Since the start of the invasion of Ukraine, the West’s response has been sanctions – with the goal of draining the Russian treasury.
Russia already has large budget deficits, but many sanctions will take full effect this year, says Torbjörn Becker, director of the Eastern Economic Institute at the School of Economics.
– We will see bigger and bigger budget deficits and more financial problems for Russia this year, he says.
Russia’s two major sources of income are oil and gas, and that is above all where the sanctions have bitten. The EU no longer buys gas from Russia in the same way as before and the oil has been given a price ceiling. Now an eleventh package of sanctions from the EU is on its way and last week the G7 countries agreed to tighten sanctions, all to stop the Russian war machine.

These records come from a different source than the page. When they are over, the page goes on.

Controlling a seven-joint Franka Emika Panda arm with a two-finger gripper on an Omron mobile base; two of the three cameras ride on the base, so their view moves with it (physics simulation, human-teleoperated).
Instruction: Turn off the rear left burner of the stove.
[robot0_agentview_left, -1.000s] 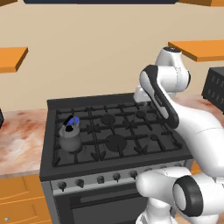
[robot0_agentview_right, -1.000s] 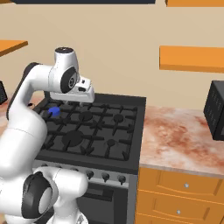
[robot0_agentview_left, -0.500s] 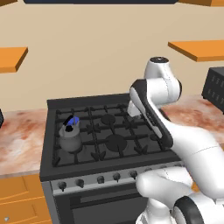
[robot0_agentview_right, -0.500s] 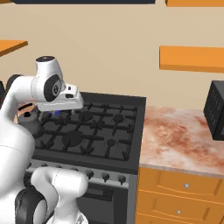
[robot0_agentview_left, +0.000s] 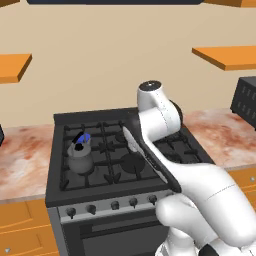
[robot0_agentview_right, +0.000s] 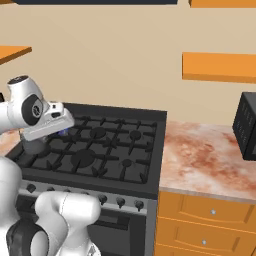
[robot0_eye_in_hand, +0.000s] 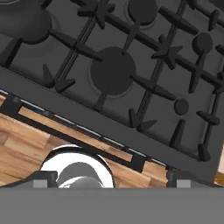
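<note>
Now the hand (robot0_eye_in_hand: 107, 177) gapes wide (gripping nothing), poised above the stove (robot0_eye_in_hand: 131, 127).

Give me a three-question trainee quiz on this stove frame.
1. True or false: a kettle stands on the stove grates.
2. In the hand view, the fingers are: A) wide apart, gripping nothing; B) shut on a knob; C) shut on the kettle.
3. Fill in: in the base views, the dark box sits on the counter to the stove's ____ side.
Key: 1 true; 2 A; 3 right.
</note>
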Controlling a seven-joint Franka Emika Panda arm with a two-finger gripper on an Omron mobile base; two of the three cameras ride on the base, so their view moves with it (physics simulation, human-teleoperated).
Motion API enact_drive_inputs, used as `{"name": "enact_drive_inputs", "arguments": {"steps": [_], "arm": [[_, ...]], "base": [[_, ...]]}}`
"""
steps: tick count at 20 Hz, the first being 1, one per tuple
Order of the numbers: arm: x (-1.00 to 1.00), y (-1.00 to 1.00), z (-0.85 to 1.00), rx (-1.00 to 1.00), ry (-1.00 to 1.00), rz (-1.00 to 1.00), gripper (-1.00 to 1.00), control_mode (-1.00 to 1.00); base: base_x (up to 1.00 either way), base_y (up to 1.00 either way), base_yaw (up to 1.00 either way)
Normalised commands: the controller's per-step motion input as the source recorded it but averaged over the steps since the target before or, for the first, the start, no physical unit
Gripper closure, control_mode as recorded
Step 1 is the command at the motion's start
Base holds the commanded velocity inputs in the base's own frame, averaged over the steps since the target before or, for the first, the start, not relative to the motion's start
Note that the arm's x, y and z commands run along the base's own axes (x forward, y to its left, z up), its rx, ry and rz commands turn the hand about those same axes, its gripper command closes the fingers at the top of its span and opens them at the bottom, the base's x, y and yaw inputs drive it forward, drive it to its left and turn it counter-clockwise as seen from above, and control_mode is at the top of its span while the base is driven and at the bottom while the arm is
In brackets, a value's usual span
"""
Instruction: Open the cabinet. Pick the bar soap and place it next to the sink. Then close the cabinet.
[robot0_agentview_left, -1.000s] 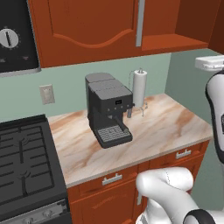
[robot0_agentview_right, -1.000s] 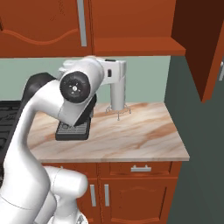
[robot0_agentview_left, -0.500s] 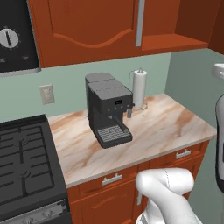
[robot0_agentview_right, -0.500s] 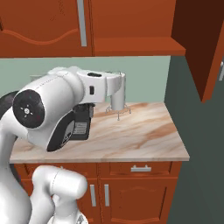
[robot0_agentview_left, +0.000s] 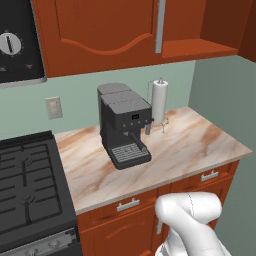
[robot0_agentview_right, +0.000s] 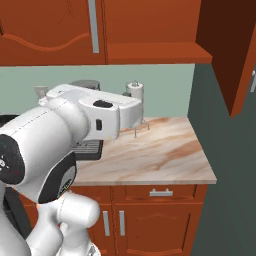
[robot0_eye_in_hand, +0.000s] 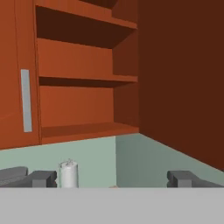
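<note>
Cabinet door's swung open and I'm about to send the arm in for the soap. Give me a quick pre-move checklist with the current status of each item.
1. Right door of the reddish-brown wooden wall cabinet open: ok; it stands swung out at the right.
2. Left door with the vertical silver bar handle shut: ok.
3. Salmon-pink bar soap located: not ok; the visible shelves look bare.
4. Two-finger gripper open: ok; dark fingertips spread wide.
5. Gripper empty: ok.
6. White paper-towel roll and dark grey coffee machine clear of the path: ok, both on the marble counter below.
</note>
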Motion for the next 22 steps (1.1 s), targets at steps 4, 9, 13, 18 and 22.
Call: {"name": "enact_drive_inputs", "arguments": {"steps": [4, 9, 13, 18, 22], "arm": [[-0.45, -0.48, 0.0, 0.0, -0.06, 0.0, -1.0, -1.0], [-0.44, -0.4, -0.02, 0.0, -0.16, 0.0, -1.0, -1.0], [-0.27, -0.33, -0.04, 0.0, -0.18, 0.0, -1.0, -1.0], [-0.01, -0.38, -0.11, 0.0, -0.13, 0.0, -1.0, -1.0], [0.0, -0.31, -0.05, 0.0, -0.11, 0.0, -1.0, -1.0]], "base": [[0.0, 0.0, 0.0], [0.0, 0.0, 0.0], [0.0, 0.0, 0.0], [0.0, 0.0, 0.0], [0.0, 0.0, 0.0]]}}
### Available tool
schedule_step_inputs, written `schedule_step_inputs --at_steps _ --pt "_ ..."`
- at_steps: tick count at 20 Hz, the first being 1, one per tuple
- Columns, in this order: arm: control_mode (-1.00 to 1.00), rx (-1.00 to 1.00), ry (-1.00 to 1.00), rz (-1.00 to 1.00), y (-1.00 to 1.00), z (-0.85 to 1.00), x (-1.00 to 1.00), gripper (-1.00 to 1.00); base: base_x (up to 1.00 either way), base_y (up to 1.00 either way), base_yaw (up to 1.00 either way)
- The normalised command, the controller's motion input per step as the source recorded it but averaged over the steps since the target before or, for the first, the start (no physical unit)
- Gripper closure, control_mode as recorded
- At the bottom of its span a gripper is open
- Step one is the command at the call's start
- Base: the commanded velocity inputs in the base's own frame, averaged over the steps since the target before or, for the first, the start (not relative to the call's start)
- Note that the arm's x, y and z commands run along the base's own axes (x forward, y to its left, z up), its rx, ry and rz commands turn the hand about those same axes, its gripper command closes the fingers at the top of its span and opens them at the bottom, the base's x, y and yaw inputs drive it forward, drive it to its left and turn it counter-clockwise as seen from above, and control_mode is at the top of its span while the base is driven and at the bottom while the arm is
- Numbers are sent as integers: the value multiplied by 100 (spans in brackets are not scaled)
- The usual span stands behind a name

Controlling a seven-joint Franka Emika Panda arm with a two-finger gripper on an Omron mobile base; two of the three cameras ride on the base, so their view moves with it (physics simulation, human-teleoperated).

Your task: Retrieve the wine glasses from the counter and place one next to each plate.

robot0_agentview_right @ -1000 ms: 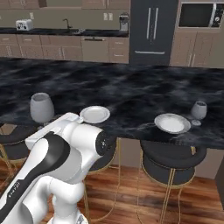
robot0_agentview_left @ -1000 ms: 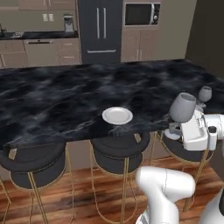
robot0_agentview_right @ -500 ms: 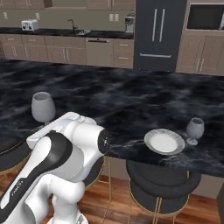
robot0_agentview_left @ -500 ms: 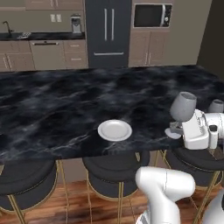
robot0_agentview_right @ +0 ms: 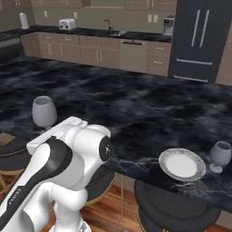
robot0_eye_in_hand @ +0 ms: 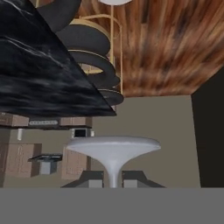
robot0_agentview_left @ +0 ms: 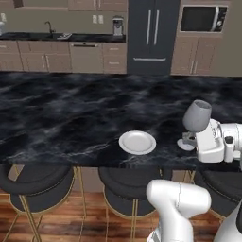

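Observation:
My gripper (robot0_eye_in_hand: 113,179) is shut on the thin stem of a clear greyish wine glass (robot0_agentview_left: 197,116), just above its round foot (robot0_eye_in_hand: 113,146). The glass stands slightly tilted over the black marble island (robot0_agentview_left: 71,118), near the front edge and to the right of a white plate (robot0_agentview_left: 137,142). From the right side the held glass (robot0_agentview_right: 44,112) rises above my white arm (robot0_agentview_right: 68,158). A second plate (robot0_agentview_right: 182,164) lies farther right, with another wine glass (robot0_agentview_right: 219,154) standing just beside it. The counter (robot0_agentview_left: 38,37) with the sink runs along the back wall.
Round dark stools (robot0_agentview_left: 38,186) on gold legs stand under the island's front edge, one (robot0_agentview_right: 181,208) below the second plate. A dark fridge (robot0_agentview_left: 152,35) and a microwave (robot0_agentview_left: 203,19) stand at the back. A toaster (robot0_agentview_right: 67,23) sits on the back counter.
The whole picture has shifted to the right in both base views, so the base has moved. The glass stays in my shut gripper, at the same place relative to the arm.

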Motion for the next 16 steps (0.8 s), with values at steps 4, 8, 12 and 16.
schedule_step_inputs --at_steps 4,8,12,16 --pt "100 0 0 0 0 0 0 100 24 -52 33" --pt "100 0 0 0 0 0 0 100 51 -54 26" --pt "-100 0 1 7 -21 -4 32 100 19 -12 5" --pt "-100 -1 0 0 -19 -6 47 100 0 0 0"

– The two major sources of income have disappeared and then trade has become more complicated in general for Russia, because we also have sanctions on which goods we sell to Russia. It bites quite hard, says Torbjörn Becker, head of the Eastern Economic Institute at the School of Economics.
This is how the Russian people are affected
Among the population, it is mainly the well-to-do upper middle class who have had to change their habits due to the sanctions.

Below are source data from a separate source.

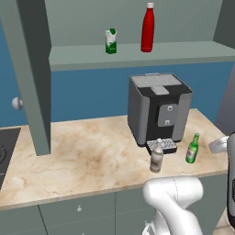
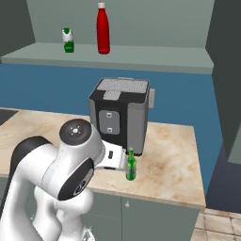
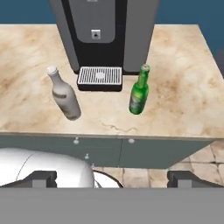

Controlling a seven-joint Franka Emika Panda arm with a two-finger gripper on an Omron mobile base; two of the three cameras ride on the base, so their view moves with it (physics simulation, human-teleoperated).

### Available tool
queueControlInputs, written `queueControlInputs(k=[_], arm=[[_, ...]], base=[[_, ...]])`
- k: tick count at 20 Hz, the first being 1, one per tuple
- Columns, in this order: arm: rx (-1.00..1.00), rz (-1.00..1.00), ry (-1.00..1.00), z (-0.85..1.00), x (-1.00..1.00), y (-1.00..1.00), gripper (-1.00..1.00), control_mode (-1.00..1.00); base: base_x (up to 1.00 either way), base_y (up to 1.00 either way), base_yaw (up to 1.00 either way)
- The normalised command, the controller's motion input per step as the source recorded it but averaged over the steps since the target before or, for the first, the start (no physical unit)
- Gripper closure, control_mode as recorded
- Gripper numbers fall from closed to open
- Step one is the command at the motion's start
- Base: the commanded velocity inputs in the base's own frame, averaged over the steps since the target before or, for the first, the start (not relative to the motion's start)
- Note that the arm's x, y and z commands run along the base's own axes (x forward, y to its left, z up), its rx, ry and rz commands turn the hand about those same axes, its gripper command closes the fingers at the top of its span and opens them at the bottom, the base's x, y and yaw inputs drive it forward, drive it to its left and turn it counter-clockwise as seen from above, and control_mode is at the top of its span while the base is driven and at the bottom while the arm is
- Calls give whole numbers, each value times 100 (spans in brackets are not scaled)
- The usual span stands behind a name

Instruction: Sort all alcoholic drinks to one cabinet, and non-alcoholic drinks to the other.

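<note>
Your gripper (image 3: 111, 179) hangs back off the counter's (image 3: 175, 109) front edge, fingers spread wide, nothing in them. Going left to right from the hand: the pale grey-beige bottle (image 3: 64, 94) sits ahead and left, the slim green bottle (image 3: 139, 90) ahead and slightly right, both upright in front of the coffee machine (image 3: 105, 35). Green looks closer to center, so I'd reach forward for it. The carton (image 1: 110, 41) and red bottle (image 1: 147, 28) already stand up on the cabinet shelf (image 1: 183, 53). Can't read any labels.
</note>
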Motion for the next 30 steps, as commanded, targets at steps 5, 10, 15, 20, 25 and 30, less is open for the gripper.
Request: queueControlInputs(k=[5,10,15,20,25,30], arm=[[-4,0,-6,-17,13,-15,-100,-100],[-8,0,-6,-15,15,-6,-100,-100],[-8,0,-5,-16,13,0,-100,-100],[-4,0,-2,-21,8,0,-100,-100],[0,0,0,-20,6,0,-100,-100],[0,0,-1,-14,9,0,-100,-100]], base=[[0,0,0],[0,0,0],[0,0,0],[0,0,0],[0,0,0],[0,0,0]])
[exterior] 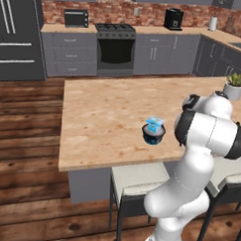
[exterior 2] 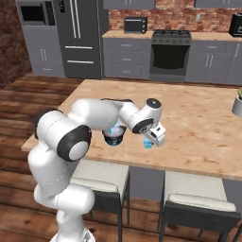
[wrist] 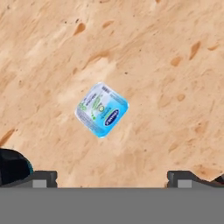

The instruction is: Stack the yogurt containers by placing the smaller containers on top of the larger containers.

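Fingers (wrist: 43, 178) spread as wide as they go, holding nothing; my gripper (wrist: 111, 179) hangs over the wooden island counter (exterior: 102, 126). Seen from my hand, the small light-blue yogurt cup (wrist: 102, 110) stands on bare wood straight toward twelve o'clock from the gap between my fingertips, well apart from them. The dark tub (wrist: 13, 168) peeks in at eight o'clock of the cup, just beside my fingertip on that side. From the left base view, cup (exterior: 154, 123) and tub (exterior: 153, 135) overlap.
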Motion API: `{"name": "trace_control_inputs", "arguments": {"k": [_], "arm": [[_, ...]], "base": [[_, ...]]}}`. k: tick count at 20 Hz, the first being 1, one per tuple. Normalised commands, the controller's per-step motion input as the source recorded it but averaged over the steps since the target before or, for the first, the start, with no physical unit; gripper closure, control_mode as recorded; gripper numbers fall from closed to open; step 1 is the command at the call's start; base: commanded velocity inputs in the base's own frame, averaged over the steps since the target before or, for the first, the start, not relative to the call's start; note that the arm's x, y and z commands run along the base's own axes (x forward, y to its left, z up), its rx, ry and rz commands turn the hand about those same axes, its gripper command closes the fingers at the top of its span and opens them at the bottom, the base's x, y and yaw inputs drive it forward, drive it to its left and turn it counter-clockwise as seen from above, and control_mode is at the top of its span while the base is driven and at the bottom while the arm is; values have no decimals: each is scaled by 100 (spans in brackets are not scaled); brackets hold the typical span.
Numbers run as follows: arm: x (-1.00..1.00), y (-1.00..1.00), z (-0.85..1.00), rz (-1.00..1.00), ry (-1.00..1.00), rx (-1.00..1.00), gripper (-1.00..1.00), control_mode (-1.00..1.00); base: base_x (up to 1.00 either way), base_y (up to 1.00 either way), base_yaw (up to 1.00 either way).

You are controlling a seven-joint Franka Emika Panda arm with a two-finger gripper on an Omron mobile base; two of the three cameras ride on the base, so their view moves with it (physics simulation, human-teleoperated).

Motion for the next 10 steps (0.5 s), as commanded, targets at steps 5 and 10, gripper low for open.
{"name": "trace_control_inputs", "arguments": {"k": [5,10], "arm": [[15,0,-14,0,0,0,-100,-100],[17,0,-12,0,0,0,-100,-100]], "base": [[0,0,0],[0,0,0]]}}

– You can’t travel like you did before to EU countries, the house on the Riviera you might have had. But it is about the well-to-do upper middle class in the big cities. Buying European luxury cars or technological goods or watching Netflix, we have sanctioned such things, so to speak.
– But slowly but surely, the Russian population will get increasingly worse incomes the longer this goes on, he continues.
Full effect this year
There is a certain delay when it comes to the effects of the sanctions against Russia, says Torbjörn Becker.
– We must remember that many of the sanctions that we decided last year will take full effect this year. So I think we will see bigger and bigger budget deficits and more economic problems for Russia this year than we have had before, he says.
Russia has large budget deficits. In the first four months of the war alone, the deficit was 44 billion dollars, says Torbjörn Becker, and Russia is already taking from the savings fund. But when that money runs out, there are ways to get more money.
– We will not see a clear stop when the money runs out, but it is about political priorities. Their reserves will run out. But then the question is, what do we do when they run out? Then we can raise revenues by taxing companies or households more, or we can provide lower pensions, not investing in healthcare, schools and so on.